Nearly every stove or furnace built during the last 100-years (probably longer) has some sort of "baffle" system... some simple and rudimentary, some highly sophisticated... depending on design they may, or may not be manually moved (or put into bypass). Heck, back-in-the-day when I built my barrel stoves I'd install baffles to reduce heat loss through the flue.
 
Having the bypass closed will increase efficiency over having it open no matter if the furnace has blower or natural draft. BUT, my experience with induced draft (a blower) was not impressive, it seemed to use a TON more wood for the same heat output, which really surprised me by the way.
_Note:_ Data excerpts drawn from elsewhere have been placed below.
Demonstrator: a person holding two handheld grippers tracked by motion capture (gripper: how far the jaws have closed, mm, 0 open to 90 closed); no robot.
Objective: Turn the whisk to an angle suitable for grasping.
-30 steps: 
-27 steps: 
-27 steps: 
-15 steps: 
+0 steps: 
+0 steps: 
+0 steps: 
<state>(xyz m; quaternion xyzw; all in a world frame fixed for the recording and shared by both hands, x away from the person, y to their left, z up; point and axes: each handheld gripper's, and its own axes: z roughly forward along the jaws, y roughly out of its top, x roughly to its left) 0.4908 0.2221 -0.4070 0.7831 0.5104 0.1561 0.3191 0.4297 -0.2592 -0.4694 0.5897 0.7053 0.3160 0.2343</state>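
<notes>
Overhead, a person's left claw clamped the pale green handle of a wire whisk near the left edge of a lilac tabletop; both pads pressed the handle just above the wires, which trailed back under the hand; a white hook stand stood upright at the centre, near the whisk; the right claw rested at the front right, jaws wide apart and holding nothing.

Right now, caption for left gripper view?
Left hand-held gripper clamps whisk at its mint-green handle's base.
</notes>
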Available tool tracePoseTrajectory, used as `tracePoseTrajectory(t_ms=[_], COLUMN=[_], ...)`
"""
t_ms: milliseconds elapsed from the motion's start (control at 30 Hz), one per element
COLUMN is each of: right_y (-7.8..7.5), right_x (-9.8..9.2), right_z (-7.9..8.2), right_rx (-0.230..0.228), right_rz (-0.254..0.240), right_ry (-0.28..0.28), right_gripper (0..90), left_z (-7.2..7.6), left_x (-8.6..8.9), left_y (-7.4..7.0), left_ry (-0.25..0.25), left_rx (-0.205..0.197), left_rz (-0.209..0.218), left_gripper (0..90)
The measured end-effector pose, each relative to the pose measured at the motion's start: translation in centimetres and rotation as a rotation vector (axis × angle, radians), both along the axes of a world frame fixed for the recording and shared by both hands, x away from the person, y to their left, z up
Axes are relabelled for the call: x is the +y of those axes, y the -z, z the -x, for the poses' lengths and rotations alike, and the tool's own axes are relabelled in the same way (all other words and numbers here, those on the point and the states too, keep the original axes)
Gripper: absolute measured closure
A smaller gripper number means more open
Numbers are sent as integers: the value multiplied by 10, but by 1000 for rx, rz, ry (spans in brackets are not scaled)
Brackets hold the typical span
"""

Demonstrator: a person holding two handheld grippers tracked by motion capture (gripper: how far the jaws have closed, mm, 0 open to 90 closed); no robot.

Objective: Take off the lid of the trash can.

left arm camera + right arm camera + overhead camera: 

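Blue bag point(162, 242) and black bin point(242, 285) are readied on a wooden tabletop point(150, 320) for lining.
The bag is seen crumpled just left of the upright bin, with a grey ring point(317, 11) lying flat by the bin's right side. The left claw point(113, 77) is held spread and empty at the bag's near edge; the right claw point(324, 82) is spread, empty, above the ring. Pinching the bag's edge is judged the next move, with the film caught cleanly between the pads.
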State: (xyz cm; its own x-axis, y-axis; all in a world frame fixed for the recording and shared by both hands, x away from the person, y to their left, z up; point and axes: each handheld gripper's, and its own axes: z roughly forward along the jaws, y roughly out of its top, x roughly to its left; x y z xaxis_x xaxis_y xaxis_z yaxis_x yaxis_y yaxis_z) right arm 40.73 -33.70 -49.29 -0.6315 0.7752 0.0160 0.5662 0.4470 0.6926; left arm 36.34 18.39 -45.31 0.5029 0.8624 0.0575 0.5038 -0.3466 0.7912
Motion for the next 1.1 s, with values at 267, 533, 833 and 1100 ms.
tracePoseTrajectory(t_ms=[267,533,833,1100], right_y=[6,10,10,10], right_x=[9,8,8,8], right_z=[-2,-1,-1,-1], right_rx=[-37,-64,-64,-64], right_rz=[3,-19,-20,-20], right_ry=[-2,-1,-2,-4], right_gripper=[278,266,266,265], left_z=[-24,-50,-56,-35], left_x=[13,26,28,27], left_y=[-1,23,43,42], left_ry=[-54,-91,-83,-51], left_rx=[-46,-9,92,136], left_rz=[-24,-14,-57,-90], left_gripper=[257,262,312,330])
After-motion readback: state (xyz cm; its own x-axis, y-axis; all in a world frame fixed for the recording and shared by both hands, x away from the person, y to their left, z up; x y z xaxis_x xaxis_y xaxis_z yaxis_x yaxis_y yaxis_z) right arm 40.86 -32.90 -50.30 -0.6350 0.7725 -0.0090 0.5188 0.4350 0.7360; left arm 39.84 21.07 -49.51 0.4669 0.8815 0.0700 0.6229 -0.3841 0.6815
I just turned the blower off and went with manually controlled natural draft. Which meant no thermostatic control, and that was one of many reasons I decided to upgrade from the Yukon Big Jack to the Yukon Husky.
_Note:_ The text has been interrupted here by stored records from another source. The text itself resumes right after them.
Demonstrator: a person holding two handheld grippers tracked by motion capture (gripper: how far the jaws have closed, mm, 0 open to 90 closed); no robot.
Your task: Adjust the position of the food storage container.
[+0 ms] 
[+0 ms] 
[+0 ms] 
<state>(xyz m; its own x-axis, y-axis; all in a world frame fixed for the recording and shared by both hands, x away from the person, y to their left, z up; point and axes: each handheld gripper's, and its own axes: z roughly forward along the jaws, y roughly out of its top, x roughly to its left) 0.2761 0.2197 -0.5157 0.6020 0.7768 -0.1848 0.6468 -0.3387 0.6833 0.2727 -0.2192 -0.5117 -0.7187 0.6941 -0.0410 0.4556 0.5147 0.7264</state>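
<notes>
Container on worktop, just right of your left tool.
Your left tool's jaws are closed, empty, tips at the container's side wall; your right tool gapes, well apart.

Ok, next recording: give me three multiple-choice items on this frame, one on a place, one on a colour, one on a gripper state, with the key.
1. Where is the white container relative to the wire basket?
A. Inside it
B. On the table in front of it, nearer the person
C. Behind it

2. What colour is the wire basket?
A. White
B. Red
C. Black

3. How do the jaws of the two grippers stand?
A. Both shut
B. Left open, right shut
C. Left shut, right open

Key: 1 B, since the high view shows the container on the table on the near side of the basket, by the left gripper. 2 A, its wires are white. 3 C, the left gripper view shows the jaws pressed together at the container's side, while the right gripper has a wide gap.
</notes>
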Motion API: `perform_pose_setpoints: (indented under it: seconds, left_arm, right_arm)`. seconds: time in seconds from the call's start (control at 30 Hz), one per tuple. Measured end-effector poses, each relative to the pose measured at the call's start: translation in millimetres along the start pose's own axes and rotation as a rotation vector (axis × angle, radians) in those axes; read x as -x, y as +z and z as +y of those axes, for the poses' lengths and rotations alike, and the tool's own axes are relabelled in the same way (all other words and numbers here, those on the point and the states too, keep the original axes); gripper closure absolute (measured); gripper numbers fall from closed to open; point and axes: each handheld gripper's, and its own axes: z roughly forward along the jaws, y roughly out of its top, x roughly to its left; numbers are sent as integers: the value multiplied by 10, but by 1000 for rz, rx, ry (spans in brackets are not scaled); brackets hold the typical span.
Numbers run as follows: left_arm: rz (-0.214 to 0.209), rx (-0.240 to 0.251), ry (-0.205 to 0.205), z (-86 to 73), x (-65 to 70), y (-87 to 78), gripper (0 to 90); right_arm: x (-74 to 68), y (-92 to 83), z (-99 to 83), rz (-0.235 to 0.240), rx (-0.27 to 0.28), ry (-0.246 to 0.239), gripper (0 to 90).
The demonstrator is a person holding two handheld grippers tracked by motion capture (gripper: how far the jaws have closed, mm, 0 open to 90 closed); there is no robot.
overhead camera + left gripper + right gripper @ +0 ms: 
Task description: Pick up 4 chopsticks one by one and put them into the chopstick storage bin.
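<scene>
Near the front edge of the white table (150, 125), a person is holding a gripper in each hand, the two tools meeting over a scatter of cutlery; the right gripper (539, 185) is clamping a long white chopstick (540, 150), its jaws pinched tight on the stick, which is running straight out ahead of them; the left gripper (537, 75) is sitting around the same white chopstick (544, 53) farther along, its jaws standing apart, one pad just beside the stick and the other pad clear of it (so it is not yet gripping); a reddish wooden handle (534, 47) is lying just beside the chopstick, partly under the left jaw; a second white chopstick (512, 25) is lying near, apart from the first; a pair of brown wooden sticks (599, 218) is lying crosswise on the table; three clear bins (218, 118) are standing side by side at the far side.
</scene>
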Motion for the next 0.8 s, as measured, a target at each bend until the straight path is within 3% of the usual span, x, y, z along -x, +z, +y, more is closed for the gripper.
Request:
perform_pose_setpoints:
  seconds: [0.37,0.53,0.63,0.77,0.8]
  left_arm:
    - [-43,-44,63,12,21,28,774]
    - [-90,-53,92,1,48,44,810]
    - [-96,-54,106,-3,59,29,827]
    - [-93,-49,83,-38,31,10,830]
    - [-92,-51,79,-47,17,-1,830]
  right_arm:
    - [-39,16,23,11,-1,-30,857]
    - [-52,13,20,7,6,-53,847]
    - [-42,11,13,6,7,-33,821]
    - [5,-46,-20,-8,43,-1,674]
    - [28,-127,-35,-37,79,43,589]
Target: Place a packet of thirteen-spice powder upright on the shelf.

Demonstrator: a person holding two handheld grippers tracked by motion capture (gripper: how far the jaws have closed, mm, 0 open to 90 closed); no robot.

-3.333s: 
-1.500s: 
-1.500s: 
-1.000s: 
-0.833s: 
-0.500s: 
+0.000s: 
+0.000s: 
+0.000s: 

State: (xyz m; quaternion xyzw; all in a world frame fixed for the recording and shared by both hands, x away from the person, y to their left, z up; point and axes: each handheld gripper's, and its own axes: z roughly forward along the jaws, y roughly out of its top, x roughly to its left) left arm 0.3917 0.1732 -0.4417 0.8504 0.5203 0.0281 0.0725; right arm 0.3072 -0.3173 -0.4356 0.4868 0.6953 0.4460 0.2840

I also have a draft blower like a blacksmith's forge. Obviously when you see fire out the chimney there is a lot of heat loss. But, if there isn't enough draft its like trying to boil water with a low flame. If it gets there at all it takes a long time. For me it was trial and error to get it right. The draft blower certainly makes for quick hot water. I think thermal mass plays a large part in this. I have a smaller stove ( 165 gallons of water ) so the draft blower helps get the job done. Like most of us, I'd like to get increased burn time with less wood. So far I haven't found an economical " magic bullet ".
:biggrin:
 
I also have a draft blower like a blacksmith's forge. Obviously when you see fire out the chimney there is a lot of heat loss. But, if there isn't enough draft its like trying to boil water with a low flame. If it gets there at all it takes a long time. For me it was trial and error to get it right. The draft blower certainly makes for quick hot water. I think thermal mass plays a large part in this. I have a smaller stove ( 165 gallons of water ) so the draft blower helps get the job done. Like most of us, I'd like to get increased burn time with less wood. So far I haven't found an economical " magic bullet ".
:biggrin:
I load my data, have the wood pulled forward, pull the top rod and open the bottom drawer about 2 inches and start the fire, I leave it open and the top rod open to release heat because your building a big coal bed once you get your coals load it and keep the rod pulled and the drawer open, once I get the wood burning hot with alot of coals around the outer edges of the wood and then once it's goin really good I close it up tight, I have a front fan to feed the fire but I have a plate over the fans opening so I can control the air flow and I close that plate almost completely, barely an opening and with hardwood in northern MN at 40- I can get a slow smolder out of my daka that lasts all night just like you would a outside boiler. House maintains 69 to 72 all night.. gotta keep the top rod pulled while you do it and the wood needs to be up by the Door not pushed back... if you don't keep the rod pulled it'll get really hot in your house trying to get the wood burning hit enough to shut it down to a slow smolder... lmk if this helps you get more efficiency from your daka
 
I load my data, have the wood pulled forward, pull the top rod and open the bottom drawer about 2 inches and start the fire, I leave it open and the top rod open to release heat because your building a big coal bed once you get your coals load it and keep the rod pulled and the drawer open, once I get the wood burning hot with alot of coals around the outer edges of the wood and then once it's goin really good I close it up tight, I have a front fan to feed the fire but I have a plate over the fans opening so I can control the air flow and I close that plate almost completely, barely an opening and with hardwood in northern MN at 40- I can get a slow smolder out of my daka that lasts all night just like you would a outside boiler. House maintains 69 to 72 all night.. gotta keep the top rod pulled while you do it and the wood needs to be up by the Door not pushed back... if you don't keep the rod pulled it'll get really hot in your house trying to get the wood burning hit enough to shut it down to a slow smolder... lmk if this helps you get more efficiency from your daka

When did you get your DAKA?

I haven't heard that name mentioned in some time.